Gigabyte has added another video card to its Silent-Pipe family. It features a Radeon X800 chip, 256 MB of GDDR3 memory, and a PCI Express interface. Read this review to see how it stacks up against both a GeForce 6600 GT and 6800 GT.


Gigabyte seems to be making a push to be a favorite video card vendor among people who want a silent PC, like those with a home theater PC or those who have spent a lot of extra money on other quiet components. Both are very good reasons to get a video card that is as silent as possible. Noise from a cooler always comes from the fan, so the best way to make a cooler quiet is by making it fanless. Gigabyte has done this with their Silent-Pipe technology. Essentially, it is a heat pipe design that pulls heat away from the graphics chip and transfers it to the back of the board. This makes it a completely silent video card.

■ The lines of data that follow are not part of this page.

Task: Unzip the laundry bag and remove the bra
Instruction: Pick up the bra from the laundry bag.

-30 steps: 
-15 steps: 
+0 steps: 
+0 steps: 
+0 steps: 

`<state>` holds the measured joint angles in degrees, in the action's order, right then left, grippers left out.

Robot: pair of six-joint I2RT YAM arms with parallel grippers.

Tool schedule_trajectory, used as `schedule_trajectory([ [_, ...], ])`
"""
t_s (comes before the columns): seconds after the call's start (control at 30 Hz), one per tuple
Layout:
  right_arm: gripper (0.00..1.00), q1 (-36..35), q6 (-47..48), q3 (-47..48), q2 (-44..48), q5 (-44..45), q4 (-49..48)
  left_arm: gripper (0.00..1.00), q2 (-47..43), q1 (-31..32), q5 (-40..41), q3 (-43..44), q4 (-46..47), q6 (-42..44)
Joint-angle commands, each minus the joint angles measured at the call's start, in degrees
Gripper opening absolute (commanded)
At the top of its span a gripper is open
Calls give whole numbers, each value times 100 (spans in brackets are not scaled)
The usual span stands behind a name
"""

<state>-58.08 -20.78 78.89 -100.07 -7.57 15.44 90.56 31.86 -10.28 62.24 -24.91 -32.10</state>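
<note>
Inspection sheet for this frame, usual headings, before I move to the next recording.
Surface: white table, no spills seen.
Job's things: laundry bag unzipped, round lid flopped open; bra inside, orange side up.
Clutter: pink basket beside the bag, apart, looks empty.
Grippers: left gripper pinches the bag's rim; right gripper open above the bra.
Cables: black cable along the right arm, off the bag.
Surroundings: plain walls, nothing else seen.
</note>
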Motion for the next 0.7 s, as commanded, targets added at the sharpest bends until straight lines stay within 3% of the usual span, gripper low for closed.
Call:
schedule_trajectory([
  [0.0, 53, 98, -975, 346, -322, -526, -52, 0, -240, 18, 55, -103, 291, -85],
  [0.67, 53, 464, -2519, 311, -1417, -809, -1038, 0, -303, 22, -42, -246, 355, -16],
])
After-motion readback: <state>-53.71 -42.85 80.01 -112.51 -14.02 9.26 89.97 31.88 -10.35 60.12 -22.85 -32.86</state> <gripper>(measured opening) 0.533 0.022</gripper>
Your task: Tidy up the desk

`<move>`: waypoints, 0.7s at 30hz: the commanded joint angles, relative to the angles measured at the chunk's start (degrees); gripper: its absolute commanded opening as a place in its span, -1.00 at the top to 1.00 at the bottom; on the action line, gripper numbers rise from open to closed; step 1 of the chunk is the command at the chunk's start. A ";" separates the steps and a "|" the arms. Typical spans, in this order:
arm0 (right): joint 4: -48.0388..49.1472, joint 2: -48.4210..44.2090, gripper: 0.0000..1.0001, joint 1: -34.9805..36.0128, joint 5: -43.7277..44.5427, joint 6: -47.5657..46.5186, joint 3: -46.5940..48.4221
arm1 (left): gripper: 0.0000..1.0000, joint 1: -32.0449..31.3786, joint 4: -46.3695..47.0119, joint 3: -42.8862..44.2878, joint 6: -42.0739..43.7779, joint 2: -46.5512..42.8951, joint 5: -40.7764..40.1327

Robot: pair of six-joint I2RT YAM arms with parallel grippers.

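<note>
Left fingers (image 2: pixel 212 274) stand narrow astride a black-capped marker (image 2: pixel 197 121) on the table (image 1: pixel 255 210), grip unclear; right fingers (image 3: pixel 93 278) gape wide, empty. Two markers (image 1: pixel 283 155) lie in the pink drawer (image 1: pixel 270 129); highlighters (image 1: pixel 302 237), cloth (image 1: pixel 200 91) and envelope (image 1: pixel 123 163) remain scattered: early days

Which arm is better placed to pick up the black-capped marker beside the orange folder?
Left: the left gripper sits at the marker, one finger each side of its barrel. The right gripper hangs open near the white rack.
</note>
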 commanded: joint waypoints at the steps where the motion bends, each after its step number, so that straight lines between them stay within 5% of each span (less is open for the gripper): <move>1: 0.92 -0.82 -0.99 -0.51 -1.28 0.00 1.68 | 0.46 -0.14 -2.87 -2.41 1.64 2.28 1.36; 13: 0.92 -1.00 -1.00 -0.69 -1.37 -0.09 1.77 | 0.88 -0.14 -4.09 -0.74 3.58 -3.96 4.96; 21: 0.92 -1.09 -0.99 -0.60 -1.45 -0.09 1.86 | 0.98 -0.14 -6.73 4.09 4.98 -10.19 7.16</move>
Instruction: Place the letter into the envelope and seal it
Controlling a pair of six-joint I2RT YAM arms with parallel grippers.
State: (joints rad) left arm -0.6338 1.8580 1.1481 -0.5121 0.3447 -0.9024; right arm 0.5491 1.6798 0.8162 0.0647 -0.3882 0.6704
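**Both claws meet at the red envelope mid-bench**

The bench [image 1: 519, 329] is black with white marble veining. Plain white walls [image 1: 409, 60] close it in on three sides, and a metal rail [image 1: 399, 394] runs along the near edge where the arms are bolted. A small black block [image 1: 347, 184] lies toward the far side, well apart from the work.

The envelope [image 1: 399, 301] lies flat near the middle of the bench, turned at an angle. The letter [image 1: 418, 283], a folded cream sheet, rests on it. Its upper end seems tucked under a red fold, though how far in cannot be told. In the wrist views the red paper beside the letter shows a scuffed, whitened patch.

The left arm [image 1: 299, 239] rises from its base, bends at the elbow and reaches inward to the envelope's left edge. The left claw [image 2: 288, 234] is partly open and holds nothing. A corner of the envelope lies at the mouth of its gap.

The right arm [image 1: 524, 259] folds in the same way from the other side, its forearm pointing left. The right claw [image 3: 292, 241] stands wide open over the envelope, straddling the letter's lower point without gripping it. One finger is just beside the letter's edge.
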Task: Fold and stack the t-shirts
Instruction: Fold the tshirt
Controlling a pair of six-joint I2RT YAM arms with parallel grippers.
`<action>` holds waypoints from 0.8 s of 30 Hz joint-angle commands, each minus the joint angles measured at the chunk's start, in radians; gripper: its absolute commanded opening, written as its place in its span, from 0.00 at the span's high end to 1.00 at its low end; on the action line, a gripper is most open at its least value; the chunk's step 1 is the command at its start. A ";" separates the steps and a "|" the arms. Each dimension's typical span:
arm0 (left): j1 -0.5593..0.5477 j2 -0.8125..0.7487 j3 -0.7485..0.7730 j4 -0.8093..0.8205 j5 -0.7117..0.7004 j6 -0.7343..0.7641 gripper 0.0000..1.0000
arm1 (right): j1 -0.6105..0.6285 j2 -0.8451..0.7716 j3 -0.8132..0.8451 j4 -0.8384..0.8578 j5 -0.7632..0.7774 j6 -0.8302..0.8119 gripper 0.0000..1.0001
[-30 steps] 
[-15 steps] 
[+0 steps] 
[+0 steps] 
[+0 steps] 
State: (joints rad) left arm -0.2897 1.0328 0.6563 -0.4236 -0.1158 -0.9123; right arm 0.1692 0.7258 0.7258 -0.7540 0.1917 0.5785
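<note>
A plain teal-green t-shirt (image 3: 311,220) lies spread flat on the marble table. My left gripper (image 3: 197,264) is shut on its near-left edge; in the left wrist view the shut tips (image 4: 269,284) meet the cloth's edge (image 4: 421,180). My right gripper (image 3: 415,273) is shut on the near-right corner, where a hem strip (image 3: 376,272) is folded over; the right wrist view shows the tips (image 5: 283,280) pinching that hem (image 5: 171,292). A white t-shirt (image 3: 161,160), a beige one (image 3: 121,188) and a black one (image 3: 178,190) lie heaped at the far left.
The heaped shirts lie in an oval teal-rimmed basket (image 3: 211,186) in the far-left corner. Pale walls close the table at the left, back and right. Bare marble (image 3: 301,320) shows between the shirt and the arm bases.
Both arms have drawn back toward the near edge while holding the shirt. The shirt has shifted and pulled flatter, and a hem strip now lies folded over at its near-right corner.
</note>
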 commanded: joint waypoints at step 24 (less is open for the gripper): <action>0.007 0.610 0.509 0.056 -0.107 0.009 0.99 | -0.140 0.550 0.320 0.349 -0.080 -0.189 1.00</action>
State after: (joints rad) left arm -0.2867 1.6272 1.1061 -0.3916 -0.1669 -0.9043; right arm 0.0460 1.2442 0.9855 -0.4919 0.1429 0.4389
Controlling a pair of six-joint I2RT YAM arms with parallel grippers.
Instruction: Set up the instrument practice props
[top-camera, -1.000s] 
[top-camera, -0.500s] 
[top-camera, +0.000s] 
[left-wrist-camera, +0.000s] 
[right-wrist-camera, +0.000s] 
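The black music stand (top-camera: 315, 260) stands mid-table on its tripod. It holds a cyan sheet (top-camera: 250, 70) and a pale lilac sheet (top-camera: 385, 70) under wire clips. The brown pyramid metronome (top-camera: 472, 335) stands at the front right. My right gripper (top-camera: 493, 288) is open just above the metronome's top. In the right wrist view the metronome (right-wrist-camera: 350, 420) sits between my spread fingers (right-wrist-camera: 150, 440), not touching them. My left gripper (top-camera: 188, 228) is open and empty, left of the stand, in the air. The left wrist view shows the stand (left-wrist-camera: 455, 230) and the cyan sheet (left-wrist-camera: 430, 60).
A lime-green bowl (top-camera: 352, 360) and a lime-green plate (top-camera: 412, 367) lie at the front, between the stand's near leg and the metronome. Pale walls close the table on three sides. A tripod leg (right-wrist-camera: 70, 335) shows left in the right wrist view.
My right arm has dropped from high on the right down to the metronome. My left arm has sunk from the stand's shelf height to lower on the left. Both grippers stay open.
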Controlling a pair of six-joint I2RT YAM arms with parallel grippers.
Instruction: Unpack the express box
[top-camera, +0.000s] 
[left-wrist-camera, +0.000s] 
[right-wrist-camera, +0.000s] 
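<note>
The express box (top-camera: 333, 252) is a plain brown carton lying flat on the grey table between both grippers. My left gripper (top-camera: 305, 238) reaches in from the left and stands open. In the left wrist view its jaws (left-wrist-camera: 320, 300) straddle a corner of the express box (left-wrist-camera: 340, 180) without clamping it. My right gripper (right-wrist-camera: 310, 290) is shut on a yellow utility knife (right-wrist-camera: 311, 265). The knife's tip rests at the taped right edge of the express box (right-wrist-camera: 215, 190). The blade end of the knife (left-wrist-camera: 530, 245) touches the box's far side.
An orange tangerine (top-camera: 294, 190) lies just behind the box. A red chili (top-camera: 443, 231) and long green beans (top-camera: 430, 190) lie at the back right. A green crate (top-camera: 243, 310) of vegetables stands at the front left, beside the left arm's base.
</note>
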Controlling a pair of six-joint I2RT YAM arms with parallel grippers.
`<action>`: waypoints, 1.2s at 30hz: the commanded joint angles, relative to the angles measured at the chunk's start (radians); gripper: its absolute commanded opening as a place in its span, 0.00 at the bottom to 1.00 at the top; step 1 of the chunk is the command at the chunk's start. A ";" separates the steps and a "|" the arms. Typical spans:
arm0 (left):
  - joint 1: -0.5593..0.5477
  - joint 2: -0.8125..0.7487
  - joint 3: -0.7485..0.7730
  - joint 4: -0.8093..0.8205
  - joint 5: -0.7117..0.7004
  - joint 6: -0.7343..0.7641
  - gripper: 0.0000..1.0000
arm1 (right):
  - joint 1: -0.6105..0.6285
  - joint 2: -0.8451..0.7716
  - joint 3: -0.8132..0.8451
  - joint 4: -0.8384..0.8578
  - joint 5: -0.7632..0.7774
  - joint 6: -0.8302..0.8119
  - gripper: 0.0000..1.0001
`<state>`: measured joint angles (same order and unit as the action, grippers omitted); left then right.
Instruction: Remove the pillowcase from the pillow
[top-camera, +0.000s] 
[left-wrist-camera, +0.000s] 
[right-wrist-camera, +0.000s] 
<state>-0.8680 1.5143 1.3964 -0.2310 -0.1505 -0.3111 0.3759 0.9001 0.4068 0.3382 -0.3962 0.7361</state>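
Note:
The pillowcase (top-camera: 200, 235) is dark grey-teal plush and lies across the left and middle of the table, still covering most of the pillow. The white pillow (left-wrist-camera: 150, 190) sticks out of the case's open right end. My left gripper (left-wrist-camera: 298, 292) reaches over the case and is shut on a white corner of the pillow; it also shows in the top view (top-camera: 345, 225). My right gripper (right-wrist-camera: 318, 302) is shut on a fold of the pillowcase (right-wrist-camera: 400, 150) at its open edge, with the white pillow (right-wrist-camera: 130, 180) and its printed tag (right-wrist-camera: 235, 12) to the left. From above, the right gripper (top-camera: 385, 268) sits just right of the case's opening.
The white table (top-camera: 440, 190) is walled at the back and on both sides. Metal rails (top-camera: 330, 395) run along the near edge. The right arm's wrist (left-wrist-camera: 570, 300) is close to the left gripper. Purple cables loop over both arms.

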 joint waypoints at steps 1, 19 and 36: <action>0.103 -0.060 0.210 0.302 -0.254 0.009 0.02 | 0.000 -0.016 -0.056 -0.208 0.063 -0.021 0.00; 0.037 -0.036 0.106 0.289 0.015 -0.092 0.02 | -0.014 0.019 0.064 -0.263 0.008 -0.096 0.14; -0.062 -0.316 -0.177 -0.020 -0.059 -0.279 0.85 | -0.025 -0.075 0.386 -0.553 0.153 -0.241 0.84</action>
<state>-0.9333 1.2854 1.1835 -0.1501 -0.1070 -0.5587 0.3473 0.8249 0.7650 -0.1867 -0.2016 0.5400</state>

Many people might think that only low-end chips can be cooled without a fan, since high-end chips usually run at higher frequencies, making them run hotter. However, Gigabyte’s design has allowed them to use the Silent-Pipe on the lower tier high-end chips from both ATI and NVIDIA. A while ago, I reviewed the company’s AGP GeForce 6800 featuring the Silent-Pipe, and it has worked well ever since then, not ever getting overheated. Today, we are going to switch interfaces to PCI Express and chips to the ATI Radeon X800 to take a look at Gigabyte’s GV-RX80256D. Beyond sporting the X800 chip and a PCI Express interface, this video card features 256 megabytes of GDDR3 memory on a 256-bit bus, a core clocked at 400 MHz, and memory clocked at 490 MHz (980 MHz DDR). This puts the core clock at stock speed, but the memory clock is considerably bump up from ATI’s stock 350 MHz. This means the memory clock is in the territory of X800 Pro, XL, and XT boards, but the standard X800 (and Pro) has only 12 parallel pipelines, whereas the X800 XL and XT have 16. Regardless, Gigabyte has delivered another solid-performing, silent video card to the highly-competitive graphics card market. Read on to find out how this card stacks up against a GeForce 6600 GT and 6800 GT.

Specifications & Features


Graphics Chip ATI Radeon X800
Memory 256 MB GDDR3
Memory Bus 256-bit
Core Clock 400 MHz
Memory Clock 980 MHz (effective)
Maximum Resolution 2048 x 1536 @ 66 Hz
Bus Interface PCI Express x16
Pixel Pipelines 12
Output Options VGA, DVI, TV-Out (including HDTV)


Package Contents:

  • Radeon X800 Video Card
  • GV-RX80256D Graphics Accelerator User’s Manual
  • 1 DVI-to-VGA adapter
  • Video out adapter for S-Video and component video HD output???
  • Driver installation disc, which includes Power DVD 5.0
  • Full Version Games:
    • Joint Operations: Typhoon Rising
    • Thief: Deadly Shadows

The Board

A quick look at the front and back of the Gigabyte X800 reveals that the bulk of the Silent-Pipe cooler is actually attached to the back of the board. Heat is transferred from the VPU on the front of the board to the back via the pipes that stradle the top of the board.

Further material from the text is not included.